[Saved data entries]
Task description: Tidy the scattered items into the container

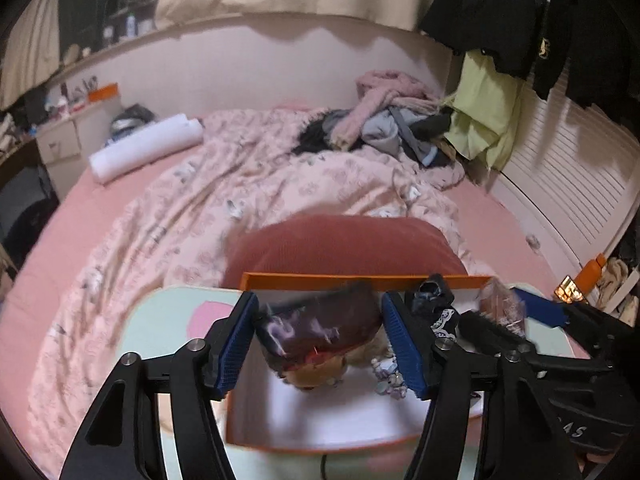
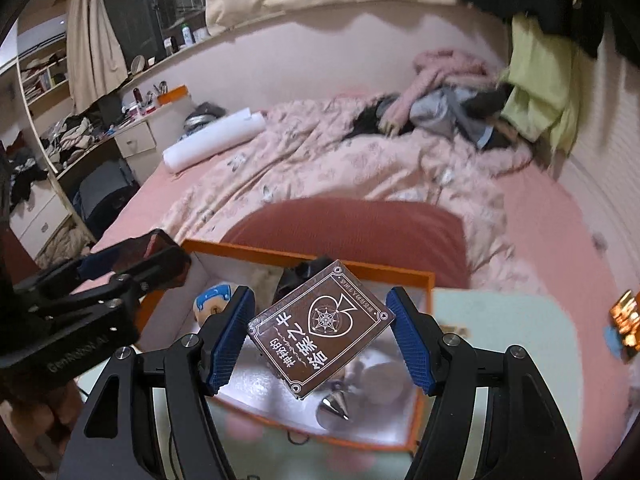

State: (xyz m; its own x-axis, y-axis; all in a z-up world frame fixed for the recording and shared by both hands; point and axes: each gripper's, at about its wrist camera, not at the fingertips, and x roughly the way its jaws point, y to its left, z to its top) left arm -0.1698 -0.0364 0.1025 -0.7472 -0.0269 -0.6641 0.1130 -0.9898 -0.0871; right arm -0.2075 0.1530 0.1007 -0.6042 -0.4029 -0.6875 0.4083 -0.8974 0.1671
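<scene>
Left gripper (image 1: pixel 318 342) clamps a dark card pack (image 1: pixel 320 326); right gripper (image 2: pixel 322 338) clamps a brown card box (image 2: pixel 320 330). Both hang above the orange box (image 2: pixel 308 254).

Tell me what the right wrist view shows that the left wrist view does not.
Only the right wrist view: a brown card box with a heart emblem between the right gripper fingers, a silver cone, a blue-haired doll head. Only the left wrist view: a dark purple-patterned pouch between the left gripper fingers, a bead string. Both: the orange-rimmed box, red cushion, pink quilt.
</scene>
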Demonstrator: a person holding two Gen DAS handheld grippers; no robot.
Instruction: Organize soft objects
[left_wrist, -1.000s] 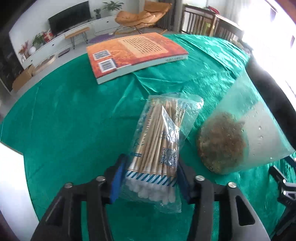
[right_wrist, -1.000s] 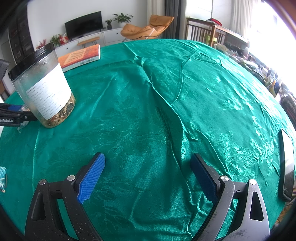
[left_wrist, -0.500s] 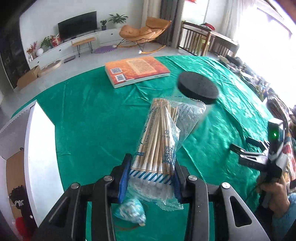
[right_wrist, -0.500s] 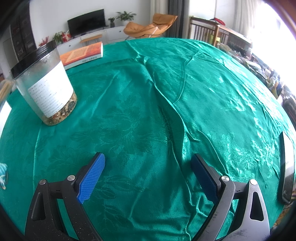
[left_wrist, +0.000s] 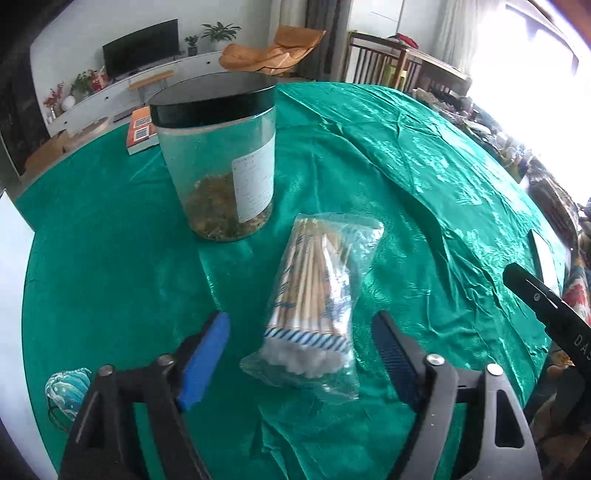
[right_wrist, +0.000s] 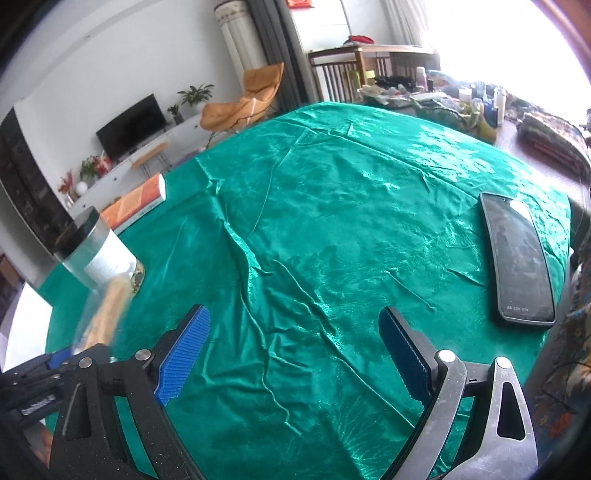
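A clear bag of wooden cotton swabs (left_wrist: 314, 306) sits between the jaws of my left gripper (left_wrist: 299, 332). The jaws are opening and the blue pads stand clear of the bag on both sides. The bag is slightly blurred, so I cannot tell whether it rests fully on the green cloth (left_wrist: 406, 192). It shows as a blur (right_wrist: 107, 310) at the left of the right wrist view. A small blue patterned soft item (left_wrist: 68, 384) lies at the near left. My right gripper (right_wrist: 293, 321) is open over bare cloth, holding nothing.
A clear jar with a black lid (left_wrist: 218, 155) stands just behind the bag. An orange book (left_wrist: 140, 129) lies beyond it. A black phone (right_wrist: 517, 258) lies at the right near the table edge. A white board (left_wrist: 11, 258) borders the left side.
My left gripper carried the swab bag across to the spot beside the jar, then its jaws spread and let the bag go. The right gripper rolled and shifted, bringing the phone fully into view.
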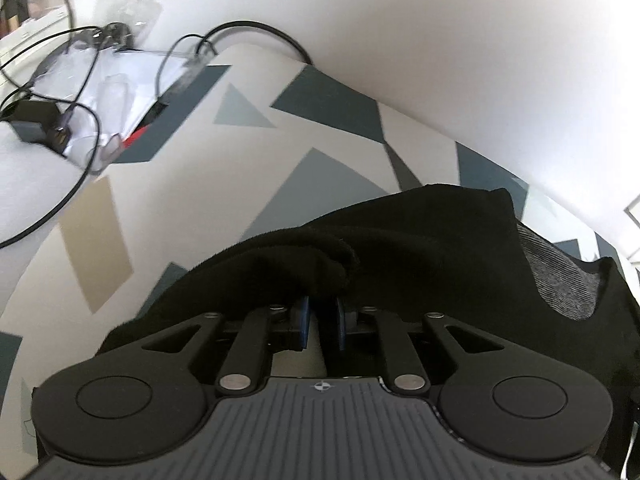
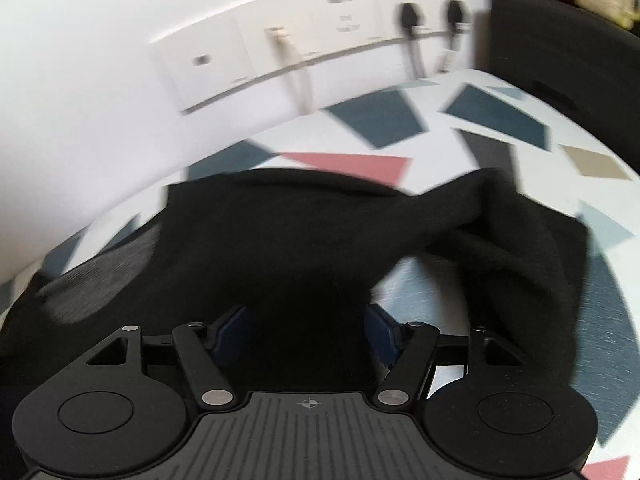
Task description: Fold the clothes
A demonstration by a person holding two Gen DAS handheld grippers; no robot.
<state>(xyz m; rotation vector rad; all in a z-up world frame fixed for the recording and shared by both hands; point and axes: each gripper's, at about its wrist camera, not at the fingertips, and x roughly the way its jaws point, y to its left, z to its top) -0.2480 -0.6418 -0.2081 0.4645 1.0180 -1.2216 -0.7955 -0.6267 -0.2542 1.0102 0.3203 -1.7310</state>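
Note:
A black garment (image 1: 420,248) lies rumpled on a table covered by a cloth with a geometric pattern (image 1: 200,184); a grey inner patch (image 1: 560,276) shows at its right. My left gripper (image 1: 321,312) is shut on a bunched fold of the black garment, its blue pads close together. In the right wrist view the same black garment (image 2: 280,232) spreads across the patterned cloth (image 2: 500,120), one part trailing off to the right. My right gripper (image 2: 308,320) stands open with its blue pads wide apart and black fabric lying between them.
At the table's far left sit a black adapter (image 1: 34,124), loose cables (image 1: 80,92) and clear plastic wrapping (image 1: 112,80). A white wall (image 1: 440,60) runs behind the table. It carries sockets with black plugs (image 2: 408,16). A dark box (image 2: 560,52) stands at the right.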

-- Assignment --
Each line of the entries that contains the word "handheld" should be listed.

-- Final answer --
Demonstrator: a person holding two Gen DAS handheld grippers; no robot.
A demonstration by a person holding two Gen DAS handheld grippers; no robot.

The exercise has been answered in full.